News & Information for Amateur Bakers and Artisan Bread Enthusiasts

No Recipe Experiment

jcope's picture

No Recipe Experiment

For me, making bread has always involved careful measurements and mixing and temperature management.  My fascination with the process comes and goes, as does my enthusiasm.  While I did get pretty good at it and streamlined it where I could, still it could take an hour to get it all done.

But I've noticed that the starter really doesn't care if everything is just right, measured to the hundredth of a gram.  In fact, it seems that temperature and hydration are really the the make-or-break factors.

i've already taken scales out of the starter feeding process.  I just put in enough flour and water to reach a reasonable consistency and be done with it.  It's working great, and it's quick enough to do that I don't feel like it's a chore.

I'm going to try to do the same with bread... No more measuring.  I think I can judge by feel when I've reached the hydration I want.  Judging the starter amount should be relatively easy.  Salt might be more of a challenge.  I "threw together" my first loaf tonight.  I'll bake it tomorrow.  Fingers crossed.

clazar123's picture

If you hadn't done all the weighing,measuring and observing you would not be able to graduate to this level. You really have to know your ingredients, techniques and starter characteristics to be able to put them together in this way. Some of my best loaves have been made this way.

The only problems I have encountered are:1. Replication when I hit a home run. and 2. Sharing the recipe with another baker. I have taken to developing a recipe with all the weights and measures and then making it often enough to be able to wing it. Actually there is a third issue I encountered and that is when I'm making a panned bread, I usually follow the recipe as I want to be able to fit the pan.

Doing this gives you an idea of why measuring in cups is more appealing. I can throw together a recipe much faster scooping out 3 cups of flour, a scoop of starter and enough liquid to make the dough consistency I like.

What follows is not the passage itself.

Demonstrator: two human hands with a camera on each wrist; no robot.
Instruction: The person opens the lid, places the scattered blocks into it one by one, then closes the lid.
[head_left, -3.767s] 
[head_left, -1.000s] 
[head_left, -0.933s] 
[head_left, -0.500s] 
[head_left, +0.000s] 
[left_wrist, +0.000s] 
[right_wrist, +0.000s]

As far as starter maintenance, I have never measured anything. I discard (usually saved for other things), stir the remaining starter into water, add flour to a thick pancake batter. Done. After it has risen,into the refrig. I bake weekly in good weeks but often it is every 1-2 months now. Starter gets refreshed every few weeks whether I bake or not. Sometimes it goes a month. It takes a few feedings then but has never let me down.

Have fun.

jcope's picture


I agree replication is a concern, but so far I'm getting pretty consistent (and satisfactory) results.  The only real problem for me right now is getting the salt right.  I had one rather bland loaf come out, which I fixed by toasting it and putting butter and jam on it.

The procedure right now each evening is to drop the daily excess starter into a bowl, put in a few heavy pinches of salt, roughly 6 or 8 times as much water as starter, and then what seems like enough flour (white, rye and home-milled hard white), mix it up, add in some flour or water as needed to get the hydration right, cover it and keep it at 52F until about 24hirs later when I shape it and bake it.  This part I timed at 8 minutes.  I spend 20 minutes or a little more in the kitchen each day making bread.

Maybe I'll go back to doing some basic measurements, like you mentioned with cups, so I have to hunt less for the right mix and so the salt doesn't vary as much.  But I've proven to myself that I can eyeball it and get results just as good as if I measure it all out precisely.  The results vary a little bit, but the time savings makes it a no-brainer, so to speak.

Mini Oven's picture
Mini Oven

has always brought me back to using the scales.  Tasting the dough and spitting it out is the next best thing to scales.  

There are ways to go about retracing your steps should you want to.  One is to mark the weight of your mixing bowl on the bowl itself or on a card taped inside a cupboard.  Measure water before you mix, put one liter of water in a pitcher, use what you desire and note how much you used after making the dough.  Same with the flours, weigh them before and after using them.  When you know the flour weights, it's easy to figure the salt weight.  Even if you know only the water weight used, it is easy enough to weigh the whole bowl of dough and subtract the water and the weight of the bowl to get the flour weight.  Let your creative juices flow, then figure the weights later for flour, then salt.   It may help you fine tune your "eyeballing."